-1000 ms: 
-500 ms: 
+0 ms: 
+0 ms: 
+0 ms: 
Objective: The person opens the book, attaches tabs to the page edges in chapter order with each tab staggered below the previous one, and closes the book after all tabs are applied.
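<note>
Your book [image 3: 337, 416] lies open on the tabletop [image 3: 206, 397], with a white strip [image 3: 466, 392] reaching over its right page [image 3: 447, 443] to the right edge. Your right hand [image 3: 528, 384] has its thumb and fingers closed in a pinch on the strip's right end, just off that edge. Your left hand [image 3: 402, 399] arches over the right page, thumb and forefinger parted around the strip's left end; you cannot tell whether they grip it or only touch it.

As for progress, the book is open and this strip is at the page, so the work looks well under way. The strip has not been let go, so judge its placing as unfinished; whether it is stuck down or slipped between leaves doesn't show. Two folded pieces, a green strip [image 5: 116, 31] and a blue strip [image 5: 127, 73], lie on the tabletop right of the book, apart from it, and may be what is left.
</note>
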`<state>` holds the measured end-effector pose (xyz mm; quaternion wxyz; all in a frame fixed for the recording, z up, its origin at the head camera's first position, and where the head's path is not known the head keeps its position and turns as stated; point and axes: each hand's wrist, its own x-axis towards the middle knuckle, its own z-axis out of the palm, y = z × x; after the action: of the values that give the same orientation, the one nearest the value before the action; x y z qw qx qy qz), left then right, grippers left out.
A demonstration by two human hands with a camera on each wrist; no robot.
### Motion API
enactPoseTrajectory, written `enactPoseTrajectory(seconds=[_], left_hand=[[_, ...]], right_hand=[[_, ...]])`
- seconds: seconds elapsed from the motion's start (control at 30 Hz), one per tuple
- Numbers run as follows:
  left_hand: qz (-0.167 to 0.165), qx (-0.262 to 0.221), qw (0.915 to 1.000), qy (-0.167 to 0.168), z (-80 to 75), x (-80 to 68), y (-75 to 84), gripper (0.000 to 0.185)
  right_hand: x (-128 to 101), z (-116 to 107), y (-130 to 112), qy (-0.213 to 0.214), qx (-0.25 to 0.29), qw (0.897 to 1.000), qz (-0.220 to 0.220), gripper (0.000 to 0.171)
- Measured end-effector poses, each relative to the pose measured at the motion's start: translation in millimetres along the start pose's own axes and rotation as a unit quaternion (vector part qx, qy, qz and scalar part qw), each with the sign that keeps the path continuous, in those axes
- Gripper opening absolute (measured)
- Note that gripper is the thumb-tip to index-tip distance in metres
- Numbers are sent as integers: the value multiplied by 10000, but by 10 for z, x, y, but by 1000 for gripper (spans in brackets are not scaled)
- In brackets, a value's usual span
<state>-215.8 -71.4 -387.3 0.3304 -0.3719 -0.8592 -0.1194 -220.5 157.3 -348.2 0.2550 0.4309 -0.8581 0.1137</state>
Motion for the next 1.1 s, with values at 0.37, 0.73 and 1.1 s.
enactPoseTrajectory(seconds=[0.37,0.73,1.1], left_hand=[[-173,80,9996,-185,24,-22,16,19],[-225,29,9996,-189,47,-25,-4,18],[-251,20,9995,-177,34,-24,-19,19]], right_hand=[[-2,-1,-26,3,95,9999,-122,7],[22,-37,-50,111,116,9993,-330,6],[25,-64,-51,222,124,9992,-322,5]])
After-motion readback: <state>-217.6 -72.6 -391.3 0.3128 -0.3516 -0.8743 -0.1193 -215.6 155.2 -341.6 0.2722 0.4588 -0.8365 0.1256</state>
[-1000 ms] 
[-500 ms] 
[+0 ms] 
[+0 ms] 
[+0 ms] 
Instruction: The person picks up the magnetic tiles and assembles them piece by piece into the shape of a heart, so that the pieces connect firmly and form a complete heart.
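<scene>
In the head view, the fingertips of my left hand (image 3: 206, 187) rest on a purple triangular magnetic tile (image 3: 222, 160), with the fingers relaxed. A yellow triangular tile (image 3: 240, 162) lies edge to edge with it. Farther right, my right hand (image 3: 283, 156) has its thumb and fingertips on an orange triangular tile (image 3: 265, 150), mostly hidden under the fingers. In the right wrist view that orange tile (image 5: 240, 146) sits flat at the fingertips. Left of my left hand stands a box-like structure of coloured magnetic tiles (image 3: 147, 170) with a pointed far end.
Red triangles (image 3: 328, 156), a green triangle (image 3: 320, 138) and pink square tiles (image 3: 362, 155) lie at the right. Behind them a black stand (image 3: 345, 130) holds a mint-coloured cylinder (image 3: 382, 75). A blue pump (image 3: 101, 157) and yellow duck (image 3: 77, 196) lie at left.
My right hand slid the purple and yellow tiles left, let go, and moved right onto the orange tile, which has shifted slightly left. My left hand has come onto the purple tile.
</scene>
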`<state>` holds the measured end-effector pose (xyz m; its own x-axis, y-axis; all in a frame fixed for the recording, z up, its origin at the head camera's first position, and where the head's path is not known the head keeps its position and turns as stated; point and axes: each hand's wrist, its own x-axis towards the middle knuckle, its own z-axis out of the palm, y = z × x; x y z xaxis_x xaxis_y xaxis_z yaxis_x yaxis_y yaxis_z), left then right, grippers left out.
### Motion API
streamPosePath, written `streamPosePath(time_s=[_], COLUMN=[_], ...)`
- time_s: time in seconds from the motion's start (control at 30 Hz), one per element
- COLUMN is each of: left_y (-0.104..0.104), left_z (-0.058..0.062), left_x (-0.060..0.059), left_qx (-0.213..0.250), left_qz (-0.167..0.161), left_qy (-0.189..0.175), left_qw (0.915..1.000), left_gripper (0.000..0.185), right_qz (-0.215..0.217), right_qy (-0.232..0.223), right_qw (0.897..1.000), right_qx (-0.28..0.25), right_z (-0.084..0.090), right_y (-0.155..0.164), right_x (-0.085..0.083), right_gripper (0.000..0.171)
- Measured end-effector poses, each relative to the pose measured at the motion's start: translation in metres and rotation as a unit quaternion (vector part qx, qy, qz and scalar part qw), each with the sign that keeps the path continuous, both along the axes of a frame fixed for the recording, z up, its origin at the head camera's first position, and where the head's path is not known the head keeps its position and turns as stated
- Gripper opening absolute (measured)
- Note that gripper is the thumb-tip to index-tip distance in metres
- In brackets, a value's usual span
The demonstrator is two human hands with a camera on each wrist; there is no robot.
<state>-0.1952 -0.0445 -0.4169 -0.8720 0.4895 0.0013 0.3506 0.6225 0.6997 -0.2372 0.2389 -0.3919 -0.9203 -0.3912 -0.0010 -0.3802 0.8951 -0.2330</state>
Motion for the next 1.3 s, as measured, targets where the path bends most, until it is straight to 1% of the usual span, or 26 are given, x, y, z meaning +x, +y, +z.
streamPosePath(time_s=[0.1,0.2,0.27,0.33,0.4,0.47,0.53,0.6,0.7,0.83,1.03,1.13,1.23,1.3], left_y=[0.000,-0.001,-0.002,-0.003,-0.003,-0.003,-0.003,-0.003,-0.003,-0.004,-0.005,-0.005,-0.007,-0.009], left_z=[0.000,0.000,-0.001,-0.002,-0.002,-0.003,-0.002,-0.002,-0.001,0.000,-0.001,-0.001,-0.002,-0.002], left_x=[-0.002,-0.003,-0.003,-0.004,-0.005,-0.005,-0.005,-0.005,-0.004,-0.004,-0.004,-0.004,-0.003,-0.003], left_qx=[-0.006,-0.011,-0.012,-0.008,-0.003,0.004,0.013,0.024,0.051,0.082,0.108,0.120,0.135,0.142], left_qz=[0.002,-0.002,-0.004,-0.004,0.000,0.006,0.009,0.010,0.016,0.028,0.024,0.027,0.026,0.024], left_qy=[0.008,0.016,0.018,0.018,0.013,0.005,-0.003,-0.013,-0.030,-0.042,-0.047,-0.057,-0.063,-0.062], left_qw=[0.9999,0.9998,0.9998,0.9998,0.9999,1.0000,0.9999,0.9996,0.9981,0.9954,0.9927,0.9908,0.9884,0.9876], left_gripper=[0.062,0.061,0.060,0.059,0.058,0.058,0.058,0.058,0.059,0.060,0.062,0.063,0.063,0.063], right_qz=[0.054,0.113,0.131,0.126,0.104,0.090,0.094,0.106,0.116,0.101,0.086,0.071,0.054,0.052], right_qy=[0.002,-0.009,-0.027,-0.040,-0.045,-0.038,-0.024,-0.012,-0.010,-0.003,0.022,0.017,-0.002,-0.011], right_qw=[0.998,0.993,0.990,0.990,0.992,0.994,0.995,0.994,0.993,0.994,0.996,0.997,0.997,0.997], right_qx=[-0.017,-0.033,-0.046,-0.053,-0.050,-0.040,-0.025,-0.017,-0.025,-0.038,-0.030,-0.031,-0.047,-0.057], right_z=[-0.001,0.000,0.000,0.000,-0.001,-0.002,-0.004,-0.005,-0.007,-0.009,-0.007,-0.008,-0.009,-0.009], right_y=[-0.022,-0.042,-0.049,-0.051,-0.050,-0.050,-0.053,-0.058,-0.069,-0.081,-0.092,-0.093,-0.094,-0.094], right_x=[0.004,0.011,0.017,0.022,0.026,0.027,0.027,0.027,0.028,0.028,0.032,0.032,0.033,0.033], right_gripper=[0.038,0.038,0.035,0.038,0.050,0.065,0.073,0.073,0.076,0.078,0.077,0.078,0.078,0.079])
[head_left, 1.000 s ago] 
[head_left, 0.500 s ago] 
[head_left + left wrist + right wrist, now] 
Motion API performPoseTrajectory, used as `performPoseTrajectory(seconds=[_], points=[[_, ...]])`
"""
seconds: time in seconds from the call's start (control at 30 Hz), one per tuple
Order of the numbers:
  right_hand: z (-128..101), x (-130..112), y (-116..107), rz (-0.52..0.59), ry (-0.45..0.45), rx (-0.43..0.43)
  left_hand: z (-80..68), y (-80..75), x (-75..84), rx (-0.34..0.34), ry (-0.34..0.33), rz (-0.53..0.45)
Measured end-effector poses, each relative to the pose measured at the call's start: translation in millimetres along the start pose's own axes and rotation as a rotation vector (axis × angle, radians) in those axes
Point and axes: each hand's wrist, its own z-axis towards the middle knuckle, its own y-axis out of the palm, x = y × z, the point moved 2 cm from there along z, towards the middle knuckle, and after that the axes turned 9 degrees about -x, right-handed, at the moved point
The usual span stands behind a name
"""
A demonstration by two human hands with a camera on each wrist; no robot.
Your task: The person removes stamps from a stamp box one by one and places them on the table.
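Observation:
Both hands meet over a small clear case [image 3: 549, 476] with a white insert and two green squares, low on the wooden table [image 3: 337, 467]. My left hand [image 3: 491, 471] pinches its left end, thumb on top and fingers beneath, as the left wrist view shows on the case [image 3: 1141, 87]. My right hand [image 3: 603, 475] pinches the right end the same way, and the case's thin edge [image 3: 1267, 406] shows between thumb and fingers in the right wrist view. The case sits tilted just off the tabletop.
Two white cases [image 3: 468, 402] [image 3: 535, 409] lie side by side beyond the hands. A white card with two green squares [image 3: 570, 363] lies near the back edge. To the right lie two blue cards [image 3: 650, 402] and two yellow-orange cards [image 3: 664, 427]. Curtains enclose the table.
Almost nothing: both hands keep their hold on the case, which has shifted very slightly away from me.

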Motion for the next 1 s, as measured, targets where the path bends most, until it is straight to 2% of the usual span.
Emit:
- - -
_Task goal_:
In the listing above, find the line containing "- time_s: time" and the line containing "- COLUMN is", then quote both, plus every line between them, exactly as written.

_Written answer_:
- time_s: time in seconds from the motion's start (control at 30 Hz), one per element
- COLUMN is each of: left_y (-0.104..0.104), left_z (-0.058..0.062), left_x (-0.060..0.059), left_qx (-0.213..0.250), left_qz (-0.167..0.161), left_qy (-0.189..0.175), left_qw (0.915..1.000), left_gripper (0.000..0.185), right_qz (-0.215..0.217), right_qy (-0.232..0.223), right_qw (0.897..1.000), right_qx (-0.28..0.25), right_z (-0.084..0.090), right_y (-0.155..0.164), right_x (-0.085..0.083), right_gripper (0.000..0.171)

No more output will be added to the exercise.